■ **Task directions**: Keep to one stretch of the data below, the lines from the one with "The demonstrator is" up to and including the one with "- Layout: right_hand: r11", and return that stretch exactly.

Data items
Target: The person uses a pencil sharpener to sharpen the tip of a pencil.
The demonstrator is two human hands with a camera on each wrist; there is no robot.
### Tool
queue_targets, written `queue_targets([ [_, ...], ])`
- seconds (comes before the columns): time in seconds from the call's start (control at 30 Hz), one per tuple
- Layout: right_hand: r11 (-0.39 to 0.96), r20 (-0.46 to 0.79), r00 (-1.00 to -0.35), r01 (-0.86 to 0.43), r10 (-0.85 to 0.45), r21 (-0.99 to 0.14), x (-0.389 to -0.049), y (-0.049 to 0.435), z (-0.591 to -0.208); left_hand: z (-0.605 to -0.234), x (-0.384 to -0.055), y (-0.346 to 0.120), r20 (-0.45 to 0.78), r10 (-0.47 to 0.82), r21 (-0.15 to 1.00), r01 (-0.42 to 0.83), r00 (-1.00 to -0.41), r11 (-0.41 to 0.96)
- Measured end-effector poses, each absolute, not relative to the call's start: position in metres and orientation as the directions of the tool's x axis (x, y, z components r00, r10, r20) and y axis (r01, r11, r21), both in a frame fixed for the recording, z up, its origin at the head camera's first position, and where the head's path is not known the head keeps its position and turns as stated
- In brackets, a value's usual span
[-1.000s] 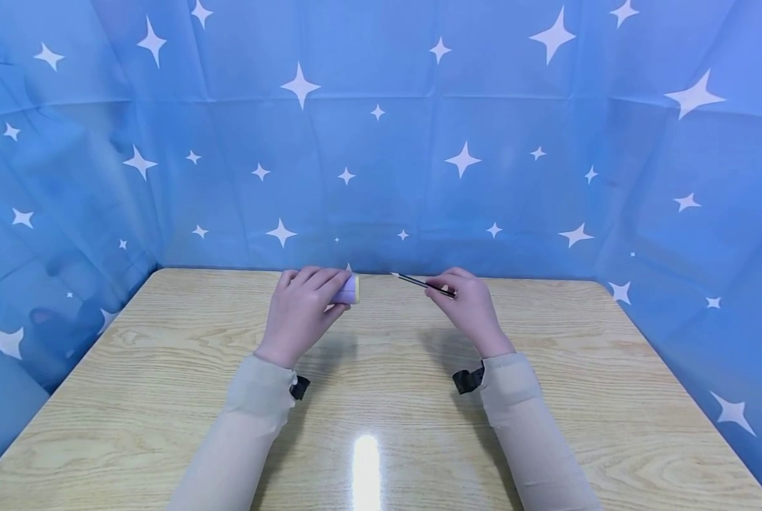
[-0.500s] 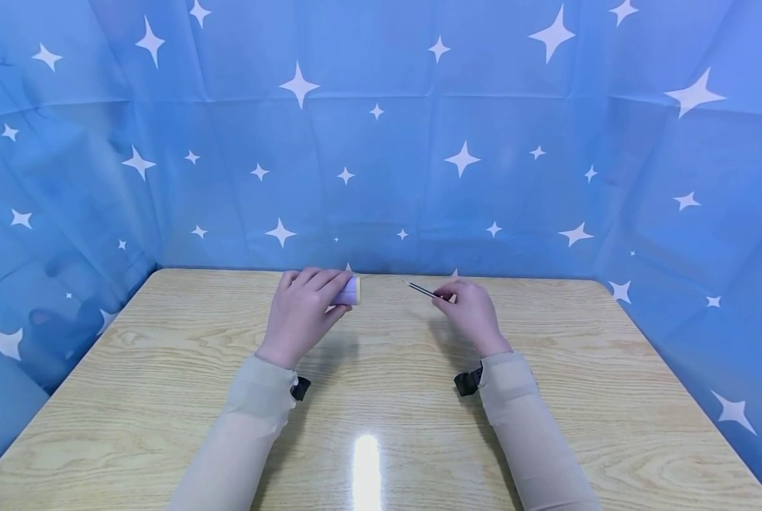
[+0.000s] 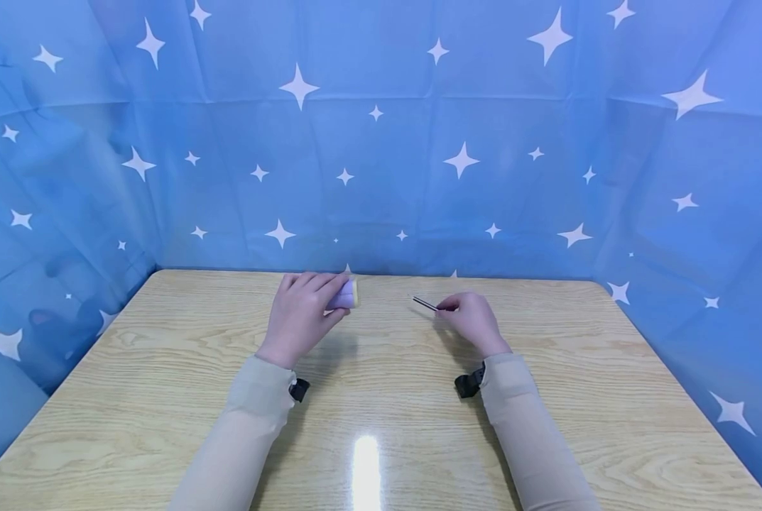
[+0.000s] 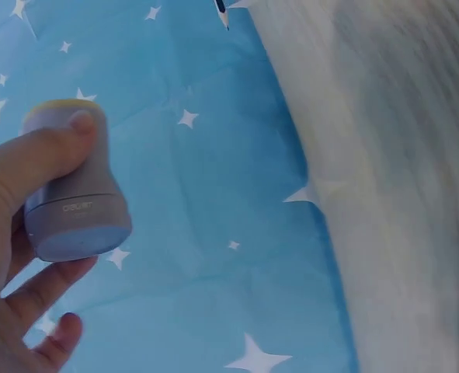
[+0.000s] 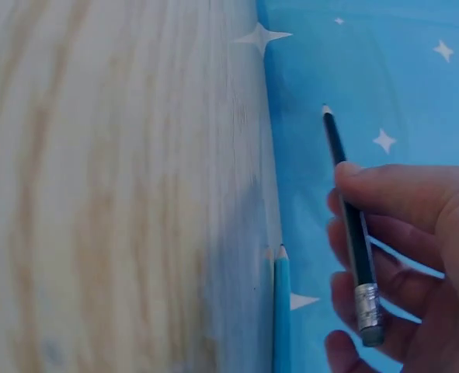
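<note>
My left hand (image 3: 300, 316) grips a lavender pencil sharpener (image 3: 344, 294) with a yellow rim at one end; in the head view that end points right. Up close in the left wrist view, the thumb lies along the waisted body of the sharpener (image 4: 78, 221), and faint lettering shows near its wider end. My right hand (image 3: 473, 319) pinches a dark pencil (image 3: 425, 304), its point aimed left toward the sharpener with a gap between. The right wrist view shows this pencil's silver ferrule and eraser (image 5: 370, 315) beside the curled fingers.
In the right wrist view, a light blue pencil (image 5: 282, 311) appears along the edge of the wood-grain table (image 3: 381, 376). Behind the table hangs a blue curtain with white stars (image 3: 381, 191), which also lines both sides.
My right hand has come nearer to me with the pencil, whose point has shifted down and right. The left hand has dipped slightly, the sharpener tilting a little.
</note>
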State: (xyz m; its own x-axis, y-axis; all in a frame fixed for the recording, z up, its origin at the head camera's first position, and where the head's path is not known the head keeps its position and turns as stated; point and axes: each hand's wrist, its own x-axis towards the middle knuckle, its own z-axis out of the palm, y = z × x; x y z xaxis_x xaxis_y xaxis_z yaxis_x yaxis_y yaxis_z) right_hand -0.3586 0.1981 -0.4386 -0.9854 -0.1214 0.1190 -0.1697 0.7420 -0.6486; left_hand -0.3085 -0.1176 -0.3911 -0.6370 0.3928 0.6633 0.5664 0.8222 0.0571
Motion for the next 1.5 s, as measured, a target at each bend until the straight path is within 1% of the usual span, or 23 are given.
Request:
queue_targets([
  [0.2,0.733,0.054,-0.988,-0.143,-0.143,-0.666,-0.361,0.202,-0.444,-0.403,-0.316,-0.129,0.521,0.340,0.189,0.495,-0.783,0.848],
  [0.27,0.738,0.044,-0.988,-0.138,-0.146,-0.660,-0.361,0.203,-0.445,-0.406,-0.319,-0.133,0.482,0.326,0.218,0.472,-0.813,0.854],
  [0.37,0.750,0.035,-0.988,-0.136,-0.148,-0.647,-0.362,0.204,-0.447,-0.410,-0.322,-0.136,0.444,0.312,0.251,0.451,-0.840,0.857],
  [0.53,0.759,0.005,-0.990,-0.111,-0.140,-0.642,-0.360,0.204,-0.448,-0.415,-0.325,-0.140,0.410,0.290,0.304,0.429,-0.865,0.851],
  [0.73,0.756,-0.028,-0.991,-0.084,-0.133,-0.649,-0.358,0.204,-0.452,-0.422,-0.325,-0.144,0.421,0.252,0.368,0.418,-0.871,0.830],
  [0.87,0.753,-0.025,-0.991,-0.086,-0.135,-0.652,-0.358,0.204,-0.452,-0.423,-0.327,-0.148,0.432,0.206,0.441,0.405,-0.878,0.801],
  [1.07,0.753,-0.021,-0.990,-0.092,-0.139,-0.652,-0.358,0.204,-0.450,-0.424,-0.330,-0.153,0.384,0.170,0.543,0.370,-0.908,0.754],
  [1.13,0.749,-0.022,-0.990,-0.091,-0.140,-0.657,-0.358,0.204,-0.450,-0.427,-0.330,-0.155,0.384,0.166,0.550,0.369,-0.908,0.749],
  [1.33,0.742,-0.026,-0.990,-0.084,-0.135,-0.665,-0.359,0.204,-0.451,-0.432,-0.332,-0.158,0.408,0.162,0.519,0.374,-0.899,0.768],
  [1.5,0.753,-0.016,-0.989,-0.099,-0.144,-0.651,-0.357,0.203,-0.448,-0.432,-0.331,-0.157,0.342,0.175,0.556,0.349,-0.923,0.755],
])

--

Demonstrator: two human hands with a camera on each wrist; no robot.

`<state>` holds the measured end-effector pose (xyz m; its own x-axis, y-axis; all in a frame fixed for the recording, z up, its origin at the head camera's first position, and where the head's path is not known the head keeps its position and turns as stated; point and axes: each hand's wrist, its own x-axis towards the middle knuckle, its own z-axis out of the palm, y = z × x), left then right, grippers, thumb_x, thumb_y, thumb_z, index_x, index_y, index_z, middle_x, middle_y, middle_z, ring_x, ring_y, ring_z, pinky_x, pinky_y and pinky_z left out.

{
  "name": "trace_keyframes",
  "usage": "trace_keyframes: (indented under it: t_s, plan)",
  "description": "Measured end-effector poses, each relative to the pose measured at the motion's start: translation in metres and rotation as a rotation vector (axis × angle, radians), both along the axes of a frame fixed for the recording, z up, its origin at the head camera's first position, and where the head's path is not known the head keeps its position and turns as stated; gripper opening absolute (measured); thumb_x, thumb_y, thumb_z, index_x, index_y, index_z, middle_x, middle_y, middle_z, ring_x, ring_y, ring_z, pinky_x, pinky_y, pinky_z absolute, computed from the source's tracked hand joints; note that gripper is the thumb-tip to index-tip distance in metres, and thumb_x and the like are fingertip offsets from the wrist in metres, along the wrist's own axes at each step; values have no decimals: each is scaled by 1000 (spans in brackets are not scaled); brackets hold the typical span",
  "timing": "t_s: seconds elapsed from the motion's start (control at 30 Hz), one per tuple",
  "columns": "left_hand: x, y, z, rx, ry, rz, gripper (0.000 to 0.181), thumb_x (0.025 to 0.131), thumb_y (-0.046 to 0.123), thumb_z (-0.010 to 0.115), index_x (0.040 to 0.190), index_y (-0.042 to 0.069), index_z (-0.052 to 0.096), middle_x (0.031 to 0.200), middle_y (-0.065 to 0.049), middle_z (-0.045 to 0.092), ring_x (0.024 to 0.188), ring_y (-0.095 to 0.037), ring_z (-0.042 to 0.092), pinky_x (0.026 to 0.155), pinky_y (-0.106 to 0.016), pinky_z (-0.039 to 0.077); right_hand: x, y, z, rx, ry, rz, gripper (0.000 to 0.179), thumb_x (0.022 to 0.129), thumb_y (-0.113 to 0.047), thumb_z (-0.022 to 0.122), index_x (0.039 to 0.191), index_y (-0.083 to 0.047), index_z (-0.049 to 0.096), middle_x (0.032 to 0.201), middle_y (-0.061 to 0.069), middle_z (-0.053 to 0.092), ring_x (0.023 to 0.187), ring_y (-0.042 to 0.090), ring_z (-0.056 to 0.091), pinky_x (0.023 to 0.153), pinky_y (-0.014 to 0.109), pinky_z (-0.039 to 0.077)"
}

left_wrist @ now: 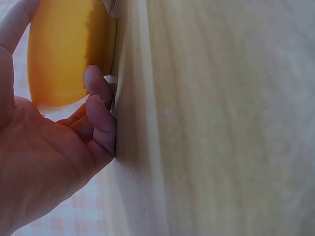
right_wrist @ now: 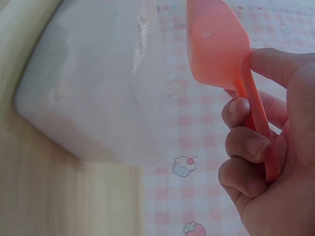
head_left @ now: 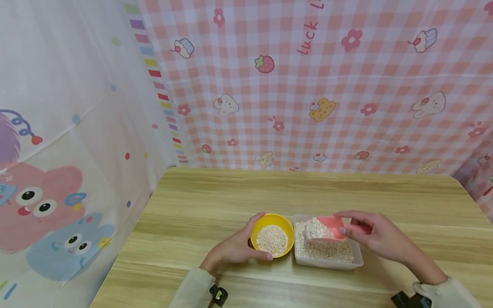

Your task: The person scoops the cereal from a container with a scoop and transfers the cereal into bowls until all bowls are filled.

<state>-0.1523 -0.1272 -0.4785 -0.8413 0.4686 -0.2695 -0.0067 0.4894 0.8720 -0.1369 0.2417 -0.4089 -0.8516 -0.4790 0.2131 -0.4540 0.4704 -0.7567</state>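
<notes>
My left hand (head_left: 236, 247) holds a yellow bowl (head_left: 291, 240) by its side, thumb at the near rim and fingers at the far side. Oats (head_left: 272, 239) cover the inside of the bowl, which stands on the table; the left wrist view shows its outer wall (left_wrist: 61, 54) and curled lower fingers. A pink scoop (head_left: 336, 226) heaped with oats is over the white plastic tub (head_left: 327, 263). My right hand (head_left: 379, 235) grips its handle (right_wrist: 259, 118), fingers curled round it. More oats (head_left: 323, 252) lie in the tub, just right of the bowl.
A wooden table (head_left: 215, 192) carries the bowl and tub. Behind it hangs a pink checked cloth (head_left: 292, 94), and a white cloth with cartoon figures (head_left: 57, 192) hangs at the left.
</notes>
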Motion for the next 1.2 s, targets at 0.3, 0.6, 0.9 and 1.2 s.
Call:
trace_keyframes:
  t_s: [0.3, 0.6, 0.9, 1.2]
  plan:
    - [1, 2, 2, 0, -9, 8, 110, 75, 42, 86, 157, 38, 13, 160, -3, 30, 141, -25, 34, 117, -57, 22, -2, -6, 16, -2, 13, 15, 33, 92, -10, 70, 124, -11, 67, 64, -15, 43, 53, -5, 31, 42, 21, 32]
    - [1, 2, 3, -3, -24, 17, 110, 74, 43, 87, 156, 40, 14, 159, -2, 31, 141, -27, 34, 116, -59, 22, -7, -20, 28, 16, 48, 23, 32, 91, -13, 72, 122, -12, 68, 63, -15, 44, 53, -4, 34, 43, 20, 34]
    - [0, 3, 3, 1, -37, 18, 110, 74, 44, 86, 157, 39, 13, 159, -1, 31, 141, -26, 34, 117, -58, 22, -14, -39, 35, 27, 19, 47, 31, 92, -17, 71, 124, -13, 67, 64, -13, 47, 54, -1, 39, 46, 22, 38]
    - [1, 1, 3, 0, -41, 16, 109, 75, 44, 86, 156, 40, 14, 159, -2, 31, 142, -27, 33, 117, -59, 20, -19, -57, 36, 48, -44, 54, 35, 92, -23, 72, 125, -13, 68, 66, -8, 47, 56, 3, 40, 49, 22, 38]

■ **Your solution**:
The demonstrator is two human hands with a camera on each wrist; there is no robot.
### Tool
queue_targets, written `queue_targets([ [_, ...], ])`
- seconds (comes before the columns): time in seconds from the call's start (control at 30 Hz), one per tuple
- Layout: right_hand: r11 (-0.39 to 0.96), r20 (-0.46 to 0.79), r00 (-1.00 to -0.35), r01 (-0.86 to 0.43), r10 (-0.85 to 0.45), r21 (-0.99 to 0.14), x (-0.389 to -0.049), y (-0.049 to 0.435), z (-0.591 to -0.208); left_hand: z (-0.605 to -0.234), x (-0.384 to -0.055), y (-0.346 to 0.120), r20 (-0.45 to 0.78), r10 (-0.47 to 0.82), r21 (-0.15 to 1.00), r01 (-0.42 to 0.83), r00 (-1.00 to -0.41), r11 (-0.41 to 0.96)

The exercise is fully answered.